▶ [Your objective] Nothing but an exact repeat of the data, with pictures removed, belongs in the answer.

▶ [Data section]
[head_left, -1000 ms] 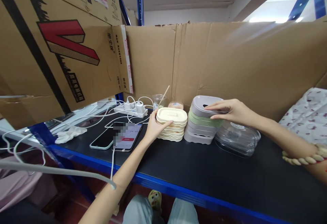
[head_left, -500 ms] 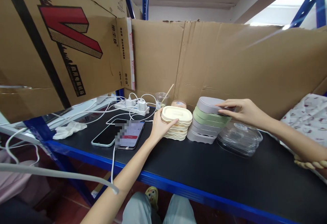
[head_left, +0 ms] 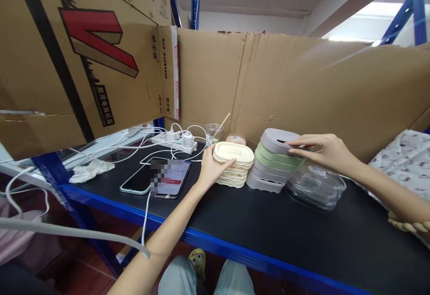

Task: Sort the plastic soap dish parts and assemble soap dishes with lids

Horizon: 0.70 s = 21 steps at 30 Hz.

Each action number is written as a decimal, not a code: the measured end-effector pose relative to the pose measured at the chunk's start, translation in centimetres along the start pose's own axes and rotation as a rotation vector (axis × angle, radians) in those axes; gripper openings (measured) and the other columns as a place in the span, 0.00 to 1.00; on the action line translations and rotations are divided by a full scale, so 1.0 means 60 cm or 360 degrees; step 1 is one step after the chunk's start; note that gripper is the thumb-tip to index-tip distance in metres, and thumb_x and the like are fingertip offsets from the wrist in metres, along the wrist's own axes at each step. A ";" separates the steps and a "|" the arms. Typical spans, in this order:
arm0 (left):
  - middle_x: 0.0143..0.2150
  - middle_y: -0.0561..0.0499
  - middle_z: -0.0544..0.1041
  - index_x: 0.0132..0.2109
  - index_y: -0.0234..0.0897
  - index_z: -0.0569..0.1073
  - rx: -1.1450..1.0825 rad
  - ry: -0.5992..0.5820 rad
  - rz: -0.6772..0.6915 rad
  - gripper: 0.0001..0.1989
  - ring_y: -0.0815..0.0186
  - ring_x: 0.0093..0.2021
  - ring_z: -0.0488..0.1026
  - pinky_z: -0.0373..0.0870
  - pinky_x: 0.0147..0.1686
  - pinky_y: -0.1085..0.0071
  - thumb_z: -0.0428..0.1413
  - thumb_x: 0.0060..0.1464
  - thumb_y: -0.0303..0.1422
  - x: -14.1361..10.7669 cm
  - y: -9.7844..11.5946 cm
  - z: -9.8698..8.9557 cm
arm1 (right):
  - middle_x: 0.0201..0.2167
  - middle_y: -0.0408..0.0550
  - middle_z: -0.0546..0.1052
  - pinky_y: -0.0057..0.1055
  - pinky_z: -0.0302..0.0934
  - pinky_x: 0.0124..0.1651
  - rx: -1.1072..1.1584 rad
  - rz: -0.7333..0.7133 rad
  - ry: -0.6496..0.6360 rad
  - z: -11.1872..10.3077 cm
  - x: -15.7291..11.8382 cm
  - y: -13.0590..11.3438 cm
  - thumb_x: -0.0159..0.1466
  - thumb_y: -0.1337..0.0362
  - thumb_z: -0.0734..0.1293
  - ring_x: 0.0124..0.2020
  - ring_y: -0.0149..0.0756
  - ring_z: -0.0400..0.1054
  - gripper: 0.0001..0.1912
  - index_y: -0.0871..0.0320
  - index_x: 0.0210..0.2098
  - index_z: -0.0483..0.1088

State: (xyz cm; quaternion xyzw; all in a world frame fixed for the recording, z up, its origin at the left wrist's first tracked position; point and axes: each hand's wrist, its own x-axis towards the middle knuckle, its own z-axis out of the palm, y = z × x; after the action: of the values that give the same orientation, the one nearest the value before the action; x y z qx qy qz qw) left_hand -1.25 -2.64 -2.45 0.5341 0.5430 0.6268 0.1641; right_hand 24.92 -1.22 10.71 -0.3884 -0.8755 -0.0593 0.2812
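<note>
My left hand is wrapped around the near left side of a stack of cream oval plastic lids, with the thumb along the front edge. To the right, a taller stack has a grey oval plastic piece on top, green pieces under it and more grey ones at the bottom. My right hand pinches the right end of that top grey piece, which shows a dark slot by the fingertips. Clear oval plastic containers lie below my right hand, beside the tall stack.
Two phones lie on the black tabletop at left. Behind them are a white power strip and tangled cables. A clear cup with a stick stands behind the lids. Cardboard walls the back; patterned cloth sits at right.
The top grey piece has tipped slightly, and a dark slot now shows in it. My right hand has shifted a little to the right with it. My left hand keeps its hold.
</note>
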 end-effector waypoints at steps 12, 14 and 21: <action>0.54 0.35 0.64 0.57 0.28 0.58 -0.0017 0.0077 -0.0006 0.42 0.54 0.58 0.61 0.54 0.59 0.58 0.58 0.37 0.47 0.000 -0.003 0.002 | 0.36 0.45 0.76 0.38 0.66 0.37 -0.0122 0.0122 0.0227 -0.006 0.033 -0.029 0.55 0.49 0.63 0.36 0.40 0.71 0.17 0.51 0.36 0.76; 0.53 0.35 0.65 0.55 0.28 0.60 -0.0059 0.0126 0.0041 0.35 0.55 0.57 0.61 0.53 0.59 0.58 0.51 0.45 0.48 0.001 -0.008 0.000 | 0.40 0.48 0.75 0.39 0.65 0.42 -0.0191 0.0146 0.0247 0.005 0.069 -0.055 0.57 0.54 0.62 0.42 0.42 0.69 0.17 0.54 0.40 0.75; 0.53 0.38 0.66 0.54 0.32 0.64 -0.0094 0.0056 0.0142 0.26 0.57 0.56 0.62 0.55 0.57 0.58 0.46 0.51 0.44 -0.003 -0.016 0.000 | 0.40 0.61 0.74 0.38 0.64 0.40 -0.0380 0.0420 -0.0661 0.127 0.227 -0.137 0.54 0.51 0.66 0.41 0.48 0.70 0.28 0.66 0.46 0.72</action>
State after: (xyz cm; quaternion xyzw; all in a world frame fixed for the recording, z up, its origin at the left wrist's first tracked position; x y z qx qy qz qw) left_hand -1.55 -2.42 -3.34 0.5415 0.5028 0.6587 0.1420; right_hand 8.30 4.39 12.61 -0.5335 -0.8430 -0.0439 0.0532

▶ [Output for this exercise]
[head_left, -1000 ms] 
[head_left, -500 ms] 
[head_left, +0 ms] 

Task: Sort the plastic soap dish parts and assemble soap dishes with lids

Horizon: 0.70 s = 21 steps at 30 Hz.

Each action number is written as a decimal, not a code: the measured end-effector pose relative to the pose measured at the chunk's start, translation in centimetres along the start pose's own axes and rotation as a rotation vector (axis × angle, radians) in those axes; gripper openings (measured) and the other columns as a place in the span, 0.00 to 1.00; on the action line translations and rotations are divided by a full scale, so 1.0 means 60 cm or 360 degrees; step 1 is one step after the chunk's start; note that gripper is the thumb-tip to index-tip distance in metres, and thumb_x and the like are fingertip offsets from the wrist in metres, along the wrist's own axes at each step. A ";" separates the steps and a "|" the arms. Typical spans, in this order:
arm0 (left):
  - middle_x: 0.0143..0.2150
  - middle_y: -0.0561..0.0499
  - middle_z: -0.0544..0.1041
  - index_x: 0.0132..0.2109
  - index_y: -0.0234..0.0897
  - index_z: -0.0569..0.1073
  - rx: -1.1450..1.0825 rad
  - ry: -0.5992..0.5820 rad
  - rz: -0.6772..0.6915 rad
  - gripper: 0.0001..0.1989
  - ring_y: -0.0815..0.0186
  - ring_x: 0.0093..0.2021
  - ring_z: -0.0488..0.1026
  - pinky_z: -0.0373..0.0870
  - pinky_x: 0.0147..0.1686
  - pinky_y: -0.1085..0.0071
  - thumb_z: -0.0428..0.1413
  - thumb_x: 0.0060..0.1464
  - thumb_y: -0.0303..0.1422
  - x: -14.1361..10.7669 cm
  - y: -9.7844..11.5946 cm
  - z: -9.8698..8.9557 cm
arm1 (right):
  - middle_x: 0.0201..0.2167
  - middle_y: -0.0408..0.0550
  - middle_z: -0.0546..0.1052
  - pinky_y: -0.0057..0.1055
  - pinky_z: -0.0302..0.0934
  - pinky_x: 0.0124..0.1651
  - rx: -1.1072..1.1584 rad
  - rz: -0.7333..0.7133 rad
  - ry: -0.6496..0.6360 rad
  - z: -11.1872..10.3077 cm
  - x: -15.7291..11.8382 cm
  - y: -13.0590..11.3438 cm
  - thumb_x: -0.0159..0.1466
  - thumb_y: -0.1337..0.0362
  - thumb_z: -0.0734..0.1293
  - ring_x: 0.0124..0.2020
  - ring_y: -0.0149..0.0756
  - ring_z: -0.0400..0.1054
  - gripper: 0.0001..0.1912
  - index_y: -0.0871..0.0320
  - index_x: 0.0210..0.2098
  - index_z: -0.0483..0.1088

State: (xyz cm; quaternion xyzw; all in a world frame fixed for the recording, z up, its origin at the left wrist's first tracked position; point and axes: each hand's wrist, its own x-axis towards the middle knuckle, its own z-axis out of the palm, y = z × x; after the action: of the values that give the same orientation, the one nearest the value before the action; x y z qx qy qz qw) left_hand -1.25 -2.64 -2.45 0.5341 0.5430 0.6268 0.1641; right_hand 24.92 -1.22 10.71 -0.3884 -0.8755 -0.0593 0.2812
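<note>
My left hand is wrapped around the near left side of a stack of cream oval plastic lids, with the thumb along the front edge. To the right, a taller stack has a grey oval plastic piece on top, green pieces under it and more grey ones at the bottom. My right hand pinches the right end of that top grey piece, which shows a dark slot by the fingertips. Clear oval plastic containers lie below my right hand, beside the tall stack.
Two phones lie on the black tabletop at left. Behind them are a white power strip and tangled cables. A clear cup with a stick stands behind the lids. Cardboard walls the back; patterned cloth sits at right.
The top grey piece has tipped slightly, and a dark slot now shows in it. My right hand has shifted a little to the right with it. My left hand keeps its hold.
</note>
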 end-effector waypoints at steps 12, 14 and 21: <action>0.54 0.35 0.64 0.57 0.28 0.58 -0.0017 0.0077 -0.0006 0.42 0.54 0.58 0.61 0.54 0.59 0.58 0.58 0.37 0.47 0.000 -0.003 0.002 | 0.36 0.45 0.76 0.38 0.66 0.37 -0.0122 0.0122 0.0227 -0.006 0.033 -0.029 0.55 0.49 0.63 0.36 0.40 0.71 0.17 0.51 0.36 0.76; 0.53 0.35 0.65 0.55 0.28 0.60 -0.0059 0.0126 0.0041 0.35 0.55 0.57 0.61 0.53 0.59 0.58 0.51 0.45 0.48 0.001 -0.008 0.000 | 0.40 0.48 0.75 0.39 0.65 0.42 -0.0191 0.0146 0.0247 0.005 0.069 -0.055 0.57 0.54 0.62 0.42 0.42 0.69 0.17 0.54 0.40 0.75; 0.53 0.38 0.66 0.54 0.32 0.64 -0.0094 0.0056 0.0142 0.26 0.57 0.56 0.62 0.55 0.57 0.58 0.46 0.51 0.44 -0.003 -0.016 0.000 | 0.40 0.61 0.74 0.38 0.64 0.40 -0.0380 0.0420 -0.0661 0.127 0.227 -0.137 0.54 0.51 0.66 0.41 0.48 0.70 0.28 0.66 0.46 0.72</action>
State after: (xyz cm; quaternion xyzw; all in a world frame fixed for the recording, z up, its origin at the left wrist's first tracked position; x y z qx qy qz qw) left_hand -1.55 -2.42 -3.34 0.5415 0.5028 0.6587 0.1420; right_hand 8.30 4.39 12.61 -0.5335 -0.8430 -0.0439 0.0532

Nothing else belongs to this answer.